L’Arma dei carabinieri sarà parte civile contro i suoi ufficiali accusati di aver imbrogliato le carte su Stefano Cucchi? Vedremo. Al Comando generale spiegano che la decisione sarà presa solo dopo l’eventuale rinvio a giudizio del generale Alessandro Casarsa e dei colonnelli. Impegni chiari, nero su bianco, l’Arma non ne prende. Ha solo lasciato che su Repubblica e altrove, per tutta la giornata di ieri, uscissero titoli sull’Arma parte civile. Nel giorno in cui al processo per il pestaggio, come si legge sopra, parlava l’uomo chiave anche per l’immagine dei carabinieri. Chi ci ha messo la faccia è il presidente del Consiglio, Giuseppe Conte: “Il ministero della Difesa è favorevole a costituirsi parte civile nel processo per la morte di Stefano Cucchi”, ha detto. Però, il processo per la morte di Stefano Cucchi è già in corso e i termini sono scaduti. Sarà stato un lapsus.
Alti ufficiali tra cui Casarsa, fino a pochi mesi fa comandante dei Corazzieri del Quirinale, sono invece indagati non per la morte di Cucchi ma per falso ideologico, per aver indotto i subalterni – scrive l’accusa – a modificare le relazioni di servizio su Cucchi. Secondo il pm Giovanni Musarò, hanno preferito che fosse indicato un “malessere generale verosimilmente attribuito al suo stato di tossicodipendenza”, anziché mettere in luce “dolori al capo, giramenti di testa e tremori” che avrebbero potuto far pensare al pestaggio del 31enne romano, poi deceduto nell’ottobre 2009 dopo un arresto per droga. Insomma non erano solo “mele marce” in una stazione di periferia: la catena di comando avrebbe operato per coprire anziché scoprire l’accaduto. Perfino nel 2015, durante l’inchiesta bis. Ricorda i fatti della scuola Diaz al G8 di Genova del 2001, con le bottiglie molotov portate dalla polizia per arrestare i 93 innocenti massacrati nell’irruzione. A breve il pm potrebbe chiedere il rinvio a giudizio degli ufficiali, perché il giudice decida ci vorranno mesi. E siccome sono già passati quasi dieci anni l’eventuale processo ter rischierebbe la prescrizione in primo grado.
Della costituzione di parte civile non ha parlato il comandante generale, Giovanni Nistri, nella sua lettera a Ilaria Cucchi, la sorella di Stefano, datata 11 marzo e resa nota ieri da Repubblica.

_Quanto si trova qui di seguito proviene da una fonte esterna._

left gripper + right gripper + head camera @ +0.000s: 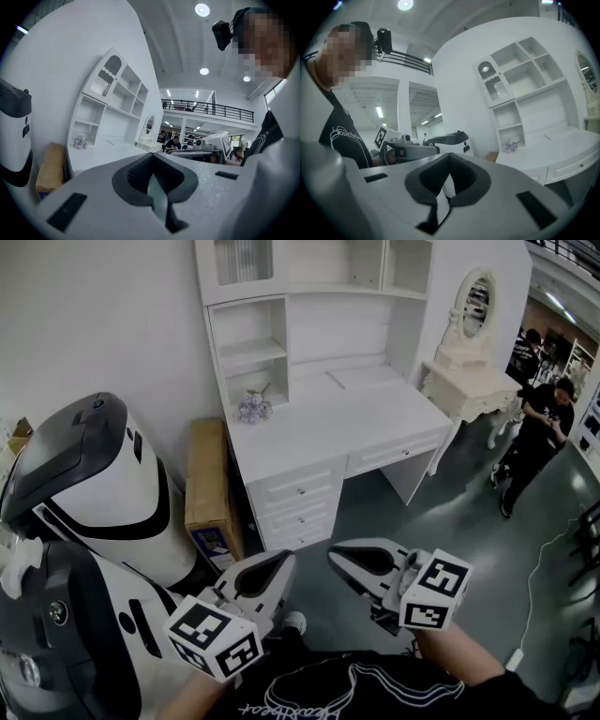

Ne ha parlato il generale Roberto Riccardi, capo delle Relazioni esterne dell’Arma, quando ha consegnato la lettera alla donna. Repubblica parla di un intervento processuale dell’Arma, contro i suoi, “qualora nella richiesta di rinvio a giudizio evidenti le circostanze che la vedono parte lesa”. Ilaria Cucchi conferma: “Bisognerà attendere la richiesta di rinvio a giudizio”. Il generale Riccardi non conferma e non smentisce. Dal Comando però ipotizzano di intervenire solo dopo il rinvio a giudizio. Nistri in ogni caso ha escluso misure disciplinari prima del processo, come invece è avvenuto a Firenze per i due carabinieri accusati dello stupro di due studentesse statunitensi e radiati dall’Arma perché in ogni caso avevano usato indebitamente l’auto di servizio per portare a casa le ragazze. Qui invece il Comando non sembra vedere che, se anche non fossero dimostrati reati, sarebbero state comunque commesse significative negligenze. Non fece una gran figura neppure l’allora comandante provinciale, generale Vittorio Tomasone, mai indagato.
Un passo avanti dell’Arma indubbiamente c’è stato e un ruolo l’ha giocato la ministra M5s della Difesa Elisabetta Trenta, come peraltro conferma la presa di posizione di Conte. E il vicepremier M5s Luigi Di Maio ha apprezzato “la lettera, umana e autorevole” del generale Nistri. A tarda sera ha battuto un colpo anche il ministro dell’Interno, il leader leghista Matteo Salvini. Toni diversi e niente scuse ai Cucchi: “Chi sbaglia paga, anche se indossa una divisa, ma non accetto che l’errore di pochi comporti accuse o sospetti su tutti coloro che ci difendono: sempre dalla parte delle Forze dell’Ordine”.